▶ [EXERCISE DIRECTIONS] Transcribe the listing verbatim, please, with images dropped.

▶ [DATA SECTION]

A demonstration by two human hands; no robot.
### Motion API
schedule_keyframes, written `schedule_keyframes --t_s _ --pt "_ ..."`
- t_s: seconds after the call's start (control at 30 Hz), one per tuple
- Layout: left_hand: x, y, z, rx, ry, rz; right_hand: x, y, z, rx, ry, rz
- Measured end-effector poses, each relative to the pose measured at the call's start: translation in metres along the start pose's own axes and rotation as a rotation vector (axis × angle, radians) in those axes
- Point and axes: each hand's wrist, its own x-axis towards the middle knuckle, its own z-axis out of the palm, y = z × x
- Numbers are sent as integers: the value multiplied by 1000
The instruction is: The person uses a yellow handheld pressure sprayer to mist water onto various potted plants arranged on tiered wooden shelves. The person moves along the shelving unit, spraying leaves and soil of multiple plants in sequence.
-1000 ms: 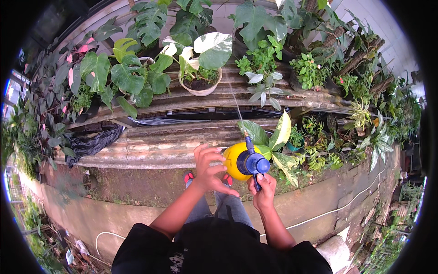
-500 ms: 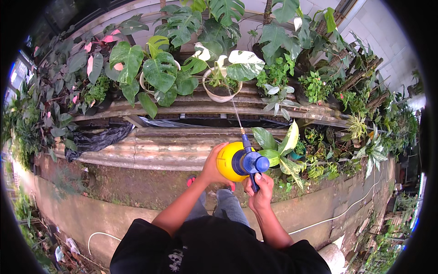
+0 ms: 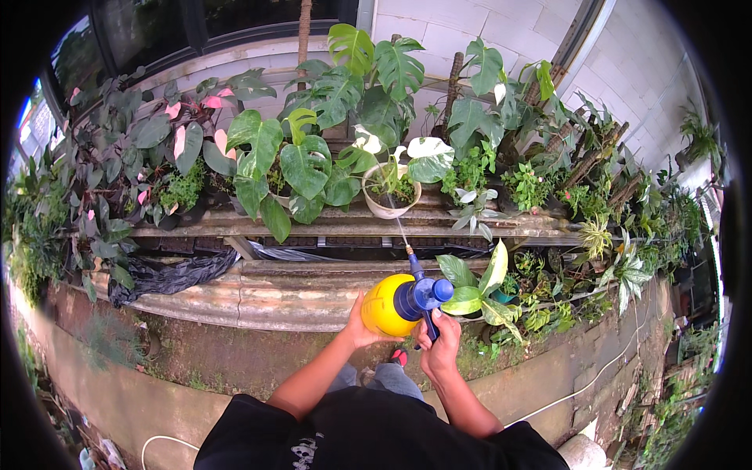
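Observation:
Both my hands hold a pump sprayer (image 3: 385, 307) with a yellow bottle and a blue head, tilted forward. My left hand (image 3: 360, 327) cups the bottle from its left and underside. Around the blue handle at the right, my right hand (image 3: 440, 345) is closed, thumb near the top. From the brass nozzle tip (image 3: 408, 250) a thin jet of water runs up to a cream-white pot (image 3: 381, 209) on the shelf. That pot bears a small plant with white-and-green variegated leaves (image 3: 430, 160). Where the jet lands in the pot is hard to make out.
Large split-leaf plants (image 3: 305, 167) stand left of the pot, and dark-leaved plants with pink patches (image 3: 160, 129) farther left. A lower corrugated ledge (image 3: 290, 301) lies before me. Variegated leaves (image 3: 487, 290) rise close right of the sprayer. A pale hose (image 3: 583, 384) crosses the ground.
My view has tilted up, so shelf and plants appear lower and more wall shows. The sprayer sits slightly left and lower in view, its jet still running to the same pot.

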Motion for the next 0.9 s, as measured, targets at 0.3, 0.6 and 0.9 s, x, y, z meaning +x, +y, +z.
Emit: schedule_keyframes --t_s 0.3,0.6,0.9 --pt "4 8 -51 -50 -61 -122 -8 8 29 -41 38 43" --pt "-1 14 -62 -110 -108 -191 -5 23 42 -157 19 85" --pt "-22 36 -84 -125 -325 -165 -4 33 42 -279 -267 214"
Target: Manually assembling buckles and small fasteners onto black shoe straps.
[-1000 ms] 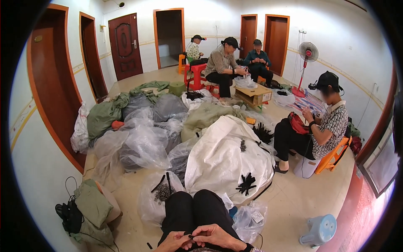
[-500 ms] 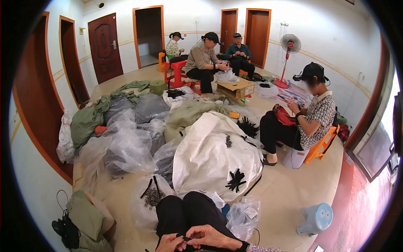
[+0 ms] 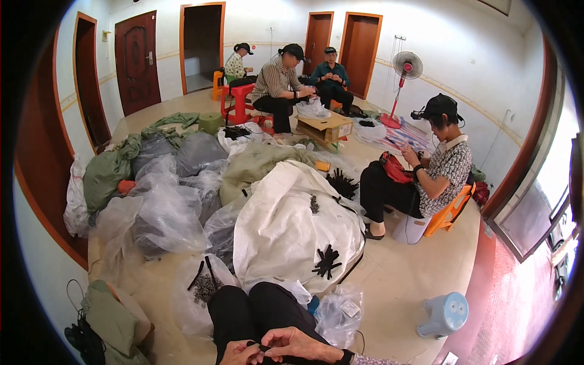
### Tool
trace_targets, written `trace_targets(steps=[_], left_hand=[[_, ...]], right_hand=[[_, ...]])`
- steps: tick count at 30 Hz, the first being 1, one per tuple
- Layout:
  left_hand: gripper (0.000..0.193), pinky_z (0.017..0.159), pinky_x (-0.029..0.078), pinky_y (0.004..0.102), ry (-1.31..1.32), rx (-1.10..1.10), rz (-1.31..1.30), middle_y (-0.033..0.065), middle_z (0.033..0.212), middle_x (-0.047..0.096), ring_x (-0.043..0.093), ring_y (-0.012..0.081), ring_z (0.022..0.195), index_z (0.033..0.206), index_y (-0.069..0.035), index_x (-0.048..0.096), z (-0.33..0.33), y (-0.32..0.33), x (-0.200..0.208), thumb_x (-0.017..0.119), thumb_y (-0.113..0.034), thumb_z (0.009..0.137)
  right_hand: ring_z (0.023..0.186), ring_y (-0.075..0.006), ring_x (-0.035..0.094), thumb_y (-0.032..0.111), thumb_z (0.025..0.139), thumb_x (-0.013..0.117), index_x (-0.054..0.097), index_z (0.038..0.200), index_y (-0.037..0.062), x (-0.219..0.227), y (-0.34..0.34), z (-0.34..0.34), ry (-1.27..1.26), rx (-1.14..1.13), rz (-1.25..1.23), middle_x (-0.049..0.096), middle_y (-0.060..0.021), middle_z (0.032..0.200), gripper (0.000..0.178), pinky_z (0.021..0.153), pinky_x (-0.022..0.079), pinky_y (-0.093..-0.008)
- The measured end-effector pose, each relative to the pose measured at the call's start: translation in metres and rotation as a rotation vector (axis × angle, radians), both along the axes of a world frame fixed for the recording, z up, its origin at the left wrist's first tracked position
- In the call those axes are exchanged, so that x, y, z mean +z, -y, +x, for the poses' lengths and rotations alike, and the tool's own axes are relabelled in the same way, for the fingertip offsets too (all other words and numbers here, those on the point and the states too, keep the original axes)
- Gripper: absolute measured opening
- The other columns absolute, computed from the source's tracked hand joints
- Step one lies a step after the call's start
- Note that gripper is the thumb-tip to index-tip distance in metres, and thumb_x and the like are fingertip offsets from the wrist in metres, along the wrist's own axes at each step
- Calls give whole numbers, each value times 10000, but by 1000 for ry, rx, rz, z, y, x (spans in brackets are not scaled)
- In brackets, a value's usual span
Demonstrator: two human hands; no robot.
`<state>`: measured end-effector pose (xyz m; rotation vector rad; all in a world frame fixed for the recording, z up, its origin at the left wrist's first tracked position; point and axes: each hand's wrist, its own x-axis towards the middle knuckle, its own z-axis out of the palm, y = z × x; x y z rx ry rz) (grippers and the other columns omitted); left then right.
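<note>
"Several things lay near the lap [image 3: 277, 307]; what came first from the left?"
"A clear bag [image 3: 187, 317] of small grey pieces [image 3: 205, 291]."
"And then?"
"The left hand [image 3: 239, 353], its fingers curled and nearly closed on a small black piece [image 3: 262, 348]."
"Where was that piece, exactly?"
"Between both hands, low over the lap. The right hand [image 3: 296, 344] pinched it too, thumb and fingers drawn close together."
"Farther right?"
"Black strips [image 3: 327, 261] lay fanned on a white sack [image 3: 274, 234], and past them stood a blue stool [image 3: 447, 313]."
</note>
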<state>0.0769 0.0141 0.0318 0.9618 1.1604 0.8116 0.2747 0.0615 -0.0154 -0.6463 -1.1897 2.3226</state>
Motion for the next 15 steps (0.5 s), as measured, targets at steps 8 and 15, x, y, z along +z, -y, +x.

▶ [TASK RESPONSE]
A demonstration by two human hands; no robot.
### Motion API
schedule_keyframes, written `schedule_keyframes --t_s _ --pt "_ ..."`
- t_s: seconds after the call's start (control at 30 Hz), one per tuple
- Layout: left_hand: x, y, z, rx, ry, rz; right_hand: x, y, z, rx, ry, rz
- Measured end-effector poses, each relative to the pose measured at the call's start: translation in metres along the start pose's own axes and rotation as a rotation vector (axis × angle, radians) in those axes
- Point and axes: each hand's wrist, its own x-axis towards the middle knuckle, its own z-axis out of the palm, y = z × x
- Numbers are sent as integers: the value multiplied by 1000
The instruction is: The person uses a yellow handheld pressure sprayer to mist water onto various potted plants arranged on tiered wooden shelves. The person moves along the shelving unit, spraying leaves and soil of multiple plants in sequence.
-1000 ms: 
-500 ms: 
+0 ms: 
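Observation:
Both my hands hold a pump sprayer (image 3: 385, 307) with a yellow bottle and a blue head, tilted forward. My left hand (image 3: 360, 327) cups the bottle from its left and underside. Around the blue handle at the right, my right hand (image 3: 440, 345) is closed, thumb near the top. From the brass nozzle tip (image 3: 408, 250) a thin jet of water runs up to a cream-white pot (image 3: 381, 209) on the shelf. That pot bears a small plant with white-and-green variegated leaves (image 3: 430, 160). Where the jet lands in the pot is hard to make out.
Large split-leaf plants (image 3: 305, 167) stand left of the pot, and dark-leaved plants with pink patches (image 3: 160, 129) farther left. A lower corrugated ledge (image 3: 290, 301) lies before me. Variegated leaves (image 3: 487, 290) rise close right of the sprayer. A pale hose (image 3: 583, 384) crosses the ground.
My view has tilted up, so shelf and plants appear lower and more wall shows. The sprayer sits slightly left and lower in view, its jet still running to the same pot.
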
Motion for the next 0.9 s, as measured, targets at 0.3, 0.6 and 0.9 s, x, y, z meaning +x, +y, +z.
Emit: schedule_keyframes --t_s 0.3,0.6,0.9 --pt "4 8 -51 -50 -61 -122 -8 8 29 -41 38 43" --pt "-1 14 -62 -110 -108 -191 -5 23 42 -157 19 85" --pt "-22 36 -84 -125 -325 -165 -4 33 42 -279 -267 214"
Target: Manually assembling buckles and small fasteners onto black shoe straps.
[-1000 ms] 
[-500 ms] 
[+0 ms] 
### Tool
trace_targets, written `trace_targets(steps=[_], left_hand=[[_, ...]], right_hand=[[_, ...]])`
- steps: tick count at 30 Hz, the first being 1, one per tuple
- Layout:
  left_hand: gripper (0.000..0.193), pinky_z (0.017..0.159), pinky_x (-0.029..0.078), pinky_y (0.004..0.102), ry (-1.31..1.32), rx (-1.10..1.10), rz (-1.31..1.30), middle_y (-0.033..0.065), middle_z (0.033..0.212), middle_x (-0.047..0.096), ring_x (-0.043..0.093), ring_y (-0.012..0.081), ring_z (0.022..0.195), index_z (0.033..0.206), index_y (-0.069..0.035), index_x (-0.048..0.096), z (-0.33..0.33), y (-0.32..0.33), x (-0.200..0.208), thumb_x (-0.017..0.119), thumb_y (-0.113..0.034), thumb_z (0.009..0.137)
  right_hand: ring_z (0.023..0.186), ring_y (-0.075..0.006), ring_x (-0.035..0.094), thumb_y (-0.032..0.111), thumb_z (0.025..0.139), thumb_x (-0.013..0.117), index_x (-0.054..0.097), index_z (0.038..0.200), index_y (-0.037..0.062), x (-0.219..0.227), y (-0.34..0.34), z (-0.34..0.34), ry (-1.27..1.26), rx (-1.14..1.13), rz (-1.25..1.23), middle_x (-0.049..0.096), middle_y (-0.060..0.021), middle_z (0.032..0.200), gripper (0.000..0.178), pinky_z (0.021..0.153), pinky_x (-0.022..0.079), pinky_y (-0.093..-0.008)
- The measured end-effector pose, each relative to the pose measured at the call's start: translation in metres and rotation as a rotation vector (axis × angle, radians), both along the axes of a world frame fixed for the recording, z up, its origin at the left wrist's first tracked position
- In the call those axes are exchanged, so that x, y, z mean +z, -y, +x, for the poses' lengths and rotations alike, and the tool's own axes are relabelled in the same way, for the fingertip offsets too (all other words and numbers here, those on the point and the states too, keep the original axes)
- Gripper: absolute measured opening
- The other columns absolute, computed from the source's tracked hand joints
- Step one lies a step after the call's start
- Note that gripper is the thumb-tip to index-tip distance in metres, and thumb_x and the like are fingertip offsets from the wrist in metres, along the wrist's own axes at each step
- Calls give whole numbers, each value times 10000, but by 1000 for ry, rx, rz, z, y, x (spans in brackets are not scaled)
- In brackets, a value's usual span
Demonstrator: two human hands; no robot.
`<state>`: measured end-effector pose (xyz m; rotation vector rad; all in a world frame fixed for the recording, z up, its origin at the left wrist's first tracked position; point and axes: each hand's wrist, its own x-axis towards the middle knuckle, its own z-axis out of the palm, y = z × x; x y z rx ry rz) (grippers and the other columns omitted); left then right.
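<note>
"Several things lay near the lap [image 3: 277, 307]; what came first from the left?"
"A clear bag [image 3: 187, 317] of small grey pieces [image 3: 205, 291]."
"And then?"
"The left hand [image 3: 239, 353], its fingers curled and nearly closed on a small black piece [image 3: 262, 348]."
"Where was that piece, exactly?"
"Between both hands, low over the lap. The right hand [image 3: 296, 344] pinched it too, thumb and fingers drawn close together."
"Farther right?"
"Black strips [image 3: 327, 261] lay fanned on a white sack [image 3: 274, 234], and past them stood a blue stool [image 3: 447, 313]."
</note>
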<state>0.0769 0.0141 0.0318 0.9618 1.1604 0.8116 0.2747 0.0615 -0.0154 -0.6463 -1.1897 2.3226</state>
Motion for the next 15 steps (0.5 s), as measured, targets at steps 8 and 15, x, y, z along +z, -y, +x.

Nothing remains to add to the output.